Several months ago, a group of college students waited to be admitted into 275 Church Street, a small, unremarkable black building in New York's Tribeca neighborhood. After being buzzed in, they began to ascend the stairs and got the first sign that they were at the location of the Dream House: "We heard this strange sound coming from upstairs," says Troy Carey. They started to feel uneasy. It was a jarring, droning noise that only got louder as they approached the exhibit's entrance on the third floor. "We peeked in," he says — the sound was now blaring — "but we got too freaked out, so we left."

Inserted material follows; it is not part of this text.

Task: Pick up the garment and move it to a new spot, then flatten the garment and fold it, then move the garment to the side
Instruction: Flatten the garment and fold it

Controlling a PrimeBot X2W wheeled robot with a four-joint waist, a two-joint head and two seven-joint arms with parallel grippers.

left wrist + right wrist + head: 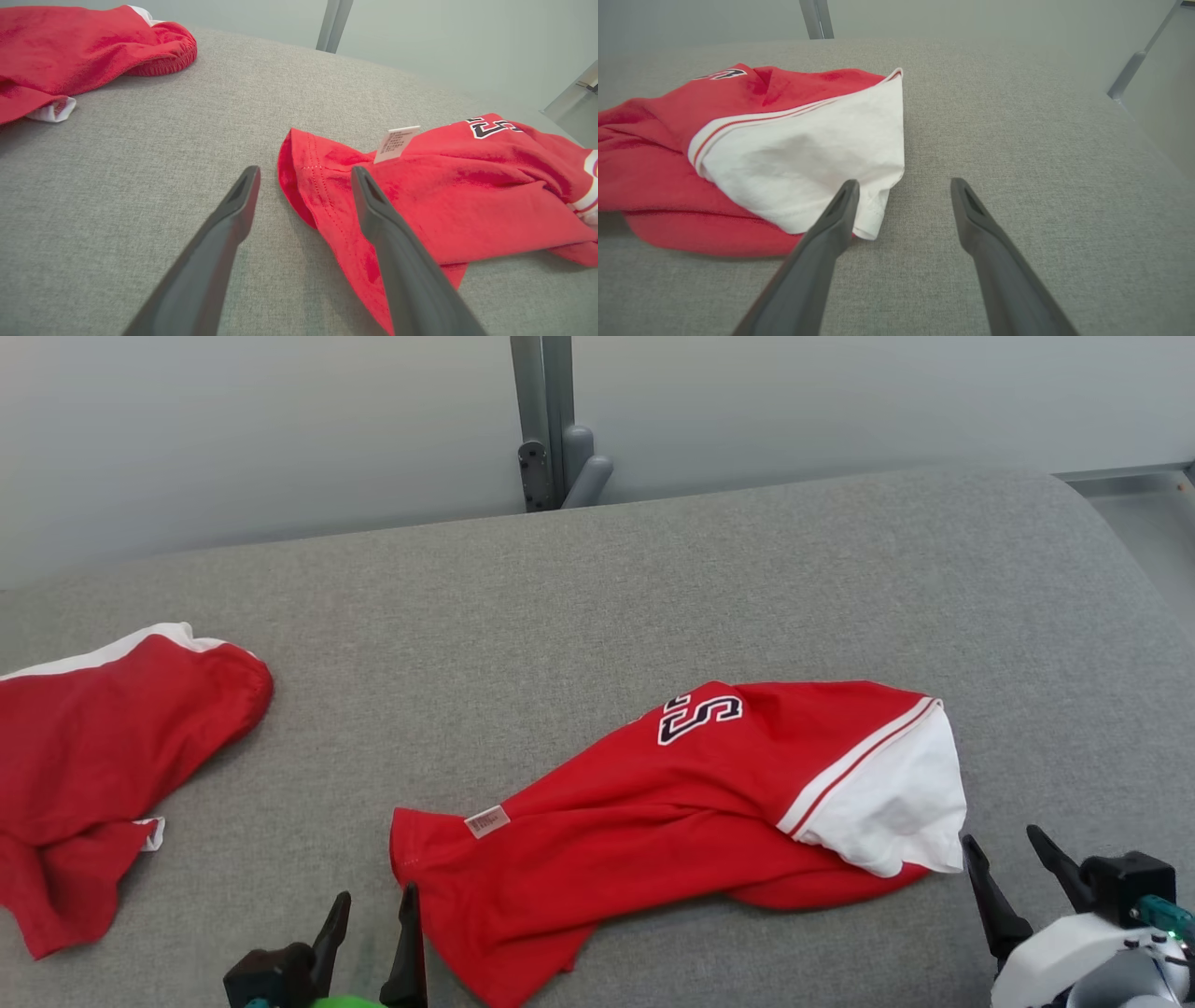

The Dream House is simply a warm, dimly lit, spacious room, but it's also a portal that whisks visitors away from the world outside. It is the creation of minimalist composer La Monte Young ("The Well-Tuned Piano") and his collaborator, visual artist Marian Zazeela. The ominous droning sound is a composition by Young. The full title is notoriously long but it begins, "The Base 9:7:4: Symmetry in Prime Time... ." The room is empty save for some pillows, a shrine, Zazeela's light works and the four refrigerator-sized speakers blaring Young's work. Since Young and Zazeela first opened the Dream House in 1993, intrepid New Yorkers, musicians and sound fanatics have been going to bask in its unusual environment. It will close on June 20th and reopen again in September.
At first the sound at the Dream House may seem like a noisy bog, but closer listening reveals it be an intricate composition that contains very specific properties. The sound is composed of 35 tones that create small and never-before-heard intervals found between the notes Ab and C, which are then redistributed over nearly the entire range of human hearing. Young was able to articulate these innovative intervals through the use of a specialized electronic instrument called the Rayna synthesizer. "Not only is it unlikely that anyone has ever worked with these intervals before, it is also highly unlikely that anyone has ever heard them or perhaps even imagined the feelings they create," Young once said of the synth's capabilities.
"La Monte has always been interested in making new music, and he doesn't mean new as in novel, he means new as in 'it didn't exist in the universe before,' " says Jeremy Grimshaw, an Assistant Professor at Brigham Young University who is writing a book on Young's work. "When you first walk into the Dream House you've probably never heard those sounds before. This is not a fully accurate explanation but imagine it like this: Ring the G string and then the B string on a guitar. Now imagine 35 microtones crammed in between them and then redistributed over seven octaves. That is approximately what the sound played at the Dream House is like."